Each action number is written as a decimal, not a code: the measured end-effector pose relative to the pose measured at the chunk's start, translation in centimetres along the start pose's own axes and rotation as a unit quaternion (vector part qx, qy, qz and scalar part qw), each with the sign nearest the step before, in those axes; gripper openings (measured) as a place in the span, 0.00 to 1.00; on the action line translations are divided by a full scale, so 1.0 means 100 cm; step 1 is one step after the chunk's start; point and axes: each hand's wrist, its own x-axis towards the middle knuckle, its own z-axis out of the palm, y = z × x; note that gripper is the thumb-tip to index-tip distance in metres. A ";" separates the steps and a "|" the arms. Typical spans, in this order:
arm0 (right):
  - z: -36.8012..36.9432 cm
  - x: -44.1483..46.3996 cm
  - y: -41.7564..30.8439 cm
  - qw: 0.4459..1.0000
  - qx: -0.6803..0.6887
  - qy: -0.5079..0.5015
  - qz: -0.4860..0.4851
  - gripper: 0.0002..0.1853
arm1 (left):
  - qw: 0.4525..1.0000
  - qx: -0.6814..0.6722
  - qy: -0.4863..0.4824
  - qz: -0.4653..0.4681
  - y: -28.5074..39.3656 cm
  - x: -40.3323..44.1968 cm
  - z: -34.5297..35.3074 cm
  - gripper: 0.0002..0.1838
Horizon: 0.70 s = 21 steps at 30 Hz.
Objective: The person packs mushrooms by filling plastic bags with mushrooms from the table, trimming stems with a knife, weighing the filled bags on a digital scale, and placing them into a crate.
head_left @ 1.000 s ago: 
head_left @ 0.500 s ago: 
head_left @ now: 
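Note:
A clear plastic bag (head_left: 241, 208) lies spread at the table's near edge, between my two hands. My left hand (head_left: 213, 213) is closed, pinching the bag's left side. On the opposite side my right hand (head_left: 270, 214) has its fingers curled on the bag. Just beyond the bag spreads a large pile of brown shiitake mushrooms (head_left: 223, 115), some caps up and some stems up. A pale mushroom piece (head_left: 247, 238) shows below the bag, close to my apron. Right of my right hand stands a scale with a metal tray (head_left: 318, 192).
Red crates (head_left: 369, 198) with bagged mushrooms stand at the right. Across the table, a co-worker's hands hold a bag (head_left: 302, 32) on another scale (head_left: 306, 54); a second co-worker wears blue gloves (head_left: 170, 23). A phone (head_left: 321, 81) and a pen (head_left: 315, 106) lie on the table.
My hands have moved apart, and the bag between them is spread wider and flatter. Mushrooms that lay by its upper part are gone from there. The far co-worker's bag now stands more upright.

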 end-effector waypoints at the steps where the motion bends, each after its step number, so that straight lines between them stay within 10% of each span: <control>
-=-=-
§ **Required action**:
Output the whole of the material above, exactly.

§ **Task response**:
Each action number is written as a decimal, not a code: the measured end-effector pose relative to the pose measured at the chunk's start, translation in centimetres along the start pose's own axes and rotation as a unit quaternion (vector part qx, qy, qz and scalar part qw), each with the sign nearest the step before, in those axes; gripper openings (measured) as a place in the span, 0.00 to 1.00; on the action line translations are divided by a full scale, so 1.0 means 100 cm; step 1 is one step after the chunk's start; point and axes: each hand's wrist, its own x-axis towards the middle knuckle, its own z-axis out of the palm, y = z × x; note that gripper is the thumb-tip to index-tip distance in metres. A ";" separates the steps and a "|" the arms. Typical spans, in this order:
arm0 (right):
  - z: -36.8012..36.9432 cm
  - x: -44.1483..46.3996 cm
  - y: -41.7564..30.8439 cm
  - qw: 0.4459..1.0000
  - qx: -0.6803..0.6887
  - qy: -0.5079..0.5015
  - qz: -0.4860..0.4851
  - gripper: 0.0002..0.1853
arm1 (left):
  - qw: 0.4525..1.0000
  - qx: -0.6814..0.6722
  - qy: -0.4863..0.4824
  - qz: -0.4653..0.4681
  - y: -28.5074..39.3656 cm
  - x: -40.3323..44.1968 cm
  - z: -34.5297..35.3074 cm
  - gripper: 0.0002..0.1838
Horizon: 0.70 s = 21 steps at 30 Hz.
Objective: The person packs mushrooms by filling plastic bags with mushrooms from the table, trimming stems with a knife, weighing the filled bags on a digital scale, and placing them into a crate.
head_left @ 1.000 s ago: 
head_left @ 0.500 s ago: 
head_left @ now: 
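Note:
A clear plastic bag (head_left: 241, 208) lies spread at the table's near edge, between my two hands. My left hand (head_left: 213, 213) is closed, pinching the bag's left side. On the opposite side my right hand (head_left: 270, 214) has its fingers curled on the bag. Just beyond the bag spreads a large pile of brown shiitake mushrooms (head_left: 223, 115), some caps up and some stems up. A pale mushroom piece (head_left: 247, 238) shows below the bag, close to my apron. Right of my right hand stands a scale with a metal tray (head_left: 318, 192).
Red crates (head_left: 369, 198) with bagged mushrooms stand at the right. Across the table, a co-worker's hands hold a bag (head_left: 302, 32) on another scale (head_left: 306, 54); a second co-worker wears blue gloves (head_left: 170, 23). A phone (head_left: 321, 81) and a pen (head_left: 315, 106) lie on the table.
My hands have moved apart, and the bag between them is spread wider and flatter. Mushrooms that lay by its upper part are gone from there. The far co-worker's bag now stands more upright.
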
 end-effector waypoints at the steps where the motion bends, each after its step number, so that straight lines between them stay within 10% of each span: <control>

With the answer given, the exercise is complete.